泄归泥轻叹一声,低头从腰间解下自己的佩刀,塞到了步度根的手里,声音平稳的说道:
“什么事?贺齐布欲造反,遣使至此,被叔父亲手所杀,就是这般事情!”
“叔父自去禀报吧,我先回返部中去了。

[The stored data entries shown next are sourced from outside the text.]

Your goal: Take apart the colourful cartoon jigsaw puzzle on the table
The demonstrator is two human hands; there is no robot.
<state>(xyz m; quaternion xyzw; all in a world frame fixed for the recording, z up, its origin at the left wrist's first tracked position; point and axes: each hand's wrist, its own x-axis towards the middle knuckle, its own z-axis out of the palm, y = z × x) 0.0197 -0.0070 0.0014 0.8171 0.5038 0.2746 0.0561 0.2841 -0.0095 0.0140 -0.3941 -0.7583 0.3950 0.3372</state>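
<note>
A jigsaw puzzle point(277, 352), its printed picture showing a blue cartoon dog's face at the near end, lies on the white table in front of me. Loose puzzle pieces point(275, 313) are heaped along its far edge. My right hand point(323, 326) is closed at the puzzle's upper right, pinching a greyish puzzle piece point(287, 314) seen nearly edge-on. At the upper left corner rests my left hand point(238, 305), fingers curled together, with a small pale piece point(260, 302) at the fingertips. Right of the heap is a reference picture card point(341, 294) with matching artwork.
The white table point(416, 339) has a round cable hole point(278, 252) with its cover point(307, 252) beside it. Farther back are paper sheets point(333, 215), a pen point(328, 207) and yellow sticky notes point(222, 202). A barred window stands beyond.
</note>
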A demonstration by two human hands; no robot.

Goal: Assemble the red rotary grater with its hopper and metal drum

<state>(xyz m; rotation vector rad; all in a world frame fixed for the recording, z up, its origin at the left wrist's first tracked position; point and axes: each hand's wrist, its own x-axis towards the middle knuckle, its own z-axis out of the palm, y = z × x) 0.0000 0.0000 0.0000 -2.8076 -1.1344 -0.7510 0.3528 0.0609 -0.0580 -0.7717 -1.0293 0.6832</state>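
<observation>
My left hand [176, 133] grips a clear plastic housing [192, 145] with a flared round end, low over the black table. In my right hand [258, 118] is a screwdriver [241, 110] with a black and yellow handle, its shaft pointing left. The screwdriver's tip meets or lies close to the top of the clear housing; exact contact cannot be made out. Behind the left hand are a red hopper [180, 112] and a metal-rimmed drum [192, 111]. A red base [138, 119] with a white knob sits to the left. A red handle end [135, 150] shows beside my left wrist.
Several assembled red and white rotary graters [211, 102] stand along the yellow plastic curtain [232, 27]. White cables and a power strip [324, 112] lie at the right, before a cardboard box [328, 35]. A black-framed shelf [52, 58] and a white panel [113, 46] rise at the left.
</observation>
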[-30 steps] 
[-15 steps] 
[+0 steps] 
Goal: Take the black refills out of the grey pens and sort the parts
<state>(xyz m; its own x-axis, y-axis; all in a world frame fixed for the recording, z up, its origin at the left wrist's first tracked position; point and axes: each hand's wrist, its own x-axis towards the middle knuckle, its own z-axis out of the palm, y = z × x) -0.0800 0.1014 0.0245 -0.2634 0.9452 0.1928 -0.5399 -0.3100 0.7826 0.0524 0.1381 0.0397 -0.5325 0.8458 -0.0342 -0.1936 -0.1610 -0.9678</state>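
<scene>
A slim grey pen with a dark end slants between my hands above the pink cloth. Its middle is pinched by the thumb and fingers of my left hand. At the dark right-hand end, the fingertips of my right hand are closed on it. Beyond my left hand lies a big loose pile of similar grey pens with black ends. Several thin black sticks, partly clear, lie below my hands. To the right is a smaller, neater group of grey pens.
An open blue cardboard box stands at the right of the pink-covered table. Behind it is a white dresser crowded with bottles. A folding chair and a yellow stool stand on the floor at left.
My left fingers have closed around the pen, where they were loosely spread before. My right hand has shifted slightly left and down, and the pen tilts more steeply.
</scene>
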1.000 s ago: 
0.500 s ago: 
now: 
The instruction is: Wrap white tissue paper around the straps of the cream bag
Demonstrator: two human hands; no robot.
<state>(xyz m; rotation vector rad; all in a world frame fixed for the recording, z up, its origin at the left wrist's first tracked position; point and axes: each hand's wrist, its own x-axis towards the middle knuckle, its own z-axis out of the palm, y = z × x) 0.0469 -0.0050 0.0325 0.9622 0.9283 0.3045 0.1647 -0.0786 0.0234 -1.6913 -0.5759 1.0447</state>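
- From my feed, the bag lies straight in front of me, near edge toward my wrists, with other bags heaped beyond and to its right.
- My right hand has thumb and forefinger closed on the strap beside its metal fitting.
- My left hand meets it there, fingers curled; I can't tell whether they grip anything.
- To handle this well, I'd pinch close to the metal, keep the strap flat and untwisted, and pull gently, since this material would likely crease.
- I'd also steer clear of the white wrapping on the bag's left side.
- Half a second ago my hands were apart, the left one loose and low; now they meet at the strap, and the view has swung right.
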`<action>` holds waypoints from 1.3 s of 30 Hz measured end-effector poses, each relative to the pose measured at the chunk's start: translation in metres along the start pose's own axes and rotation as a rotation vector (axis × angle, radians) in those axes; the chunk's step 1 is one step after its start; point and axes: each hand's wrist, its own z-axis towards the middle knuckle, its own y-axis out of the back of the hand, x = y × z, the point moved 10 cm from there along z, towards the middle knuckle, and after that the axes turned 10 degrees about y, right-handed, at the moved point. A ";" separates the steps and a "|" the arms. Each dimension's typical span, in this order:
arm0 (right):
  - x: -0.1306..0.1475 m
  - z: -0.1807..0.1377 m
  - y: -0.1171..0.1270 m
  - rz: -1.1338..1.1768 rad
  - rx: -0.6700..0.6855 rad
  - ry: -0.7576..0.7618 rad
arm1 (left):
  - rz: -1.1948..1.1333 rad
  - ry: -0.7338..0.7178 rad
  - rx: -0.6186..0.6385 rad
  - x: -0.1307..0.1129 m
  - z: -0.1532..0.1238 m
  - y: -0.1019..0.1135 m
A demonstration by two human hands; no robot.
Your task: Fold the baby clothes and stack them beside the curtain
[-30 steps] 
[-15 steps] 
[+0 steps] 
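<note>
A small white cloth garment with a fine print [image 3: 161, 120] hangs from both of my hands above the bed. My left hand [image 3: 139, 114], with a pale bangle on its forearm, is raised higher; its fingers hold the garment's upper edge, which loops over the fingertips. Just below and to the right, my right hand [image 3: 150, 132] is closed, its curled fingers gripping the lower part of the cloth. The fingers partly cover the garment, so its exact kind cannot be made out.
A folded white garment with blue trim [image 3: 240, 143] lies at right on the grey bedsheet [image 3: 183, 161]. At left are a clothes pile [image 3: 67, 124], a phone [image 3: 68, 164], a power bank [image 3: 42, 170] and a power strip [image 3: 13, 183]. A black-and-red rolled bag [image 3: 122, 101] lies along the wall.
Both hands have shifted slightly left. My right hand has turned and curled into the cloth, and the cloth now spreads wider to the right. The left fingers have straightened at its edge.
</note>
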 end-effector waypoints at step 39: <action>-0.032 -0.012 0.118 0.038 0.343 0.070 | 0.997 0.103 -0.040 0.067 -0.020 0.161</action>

”
说罢,泄归泥拍了拍手,转身就朝着外面大步走去,推开门后,一股冷风从外吹入,而后又重重的关上门来。
“嗬……嗬……”
韩元信捂着脖子躺在地上挣扎,已经发不出半点声音来,身子扭曲如同弯弓一般。
素利抬头看了看焦躁无奈的步度根,想了一想,将小刀上片好的羊肉塞到嘴里,吃干净后又抿过一遍油脂,起身向前凑了一凑,坐到了韩元信的身边。
手中小刀瞬间便插到了韩元信的脖颈里面,如同在部中杀羊一般干净利落割断了此人喉管,又如剔肉一般,刀刃顺着骨缝,几下便将头颅解了下来。
素利双手捧着头颅,放到了步度根的脚边,轻声说道:
“此人是我与你一同所杀。这是田公仇人,田公与我有救命之恩,你向田公报功的时候,勿要忘了把我的功劳加上,一同请功!”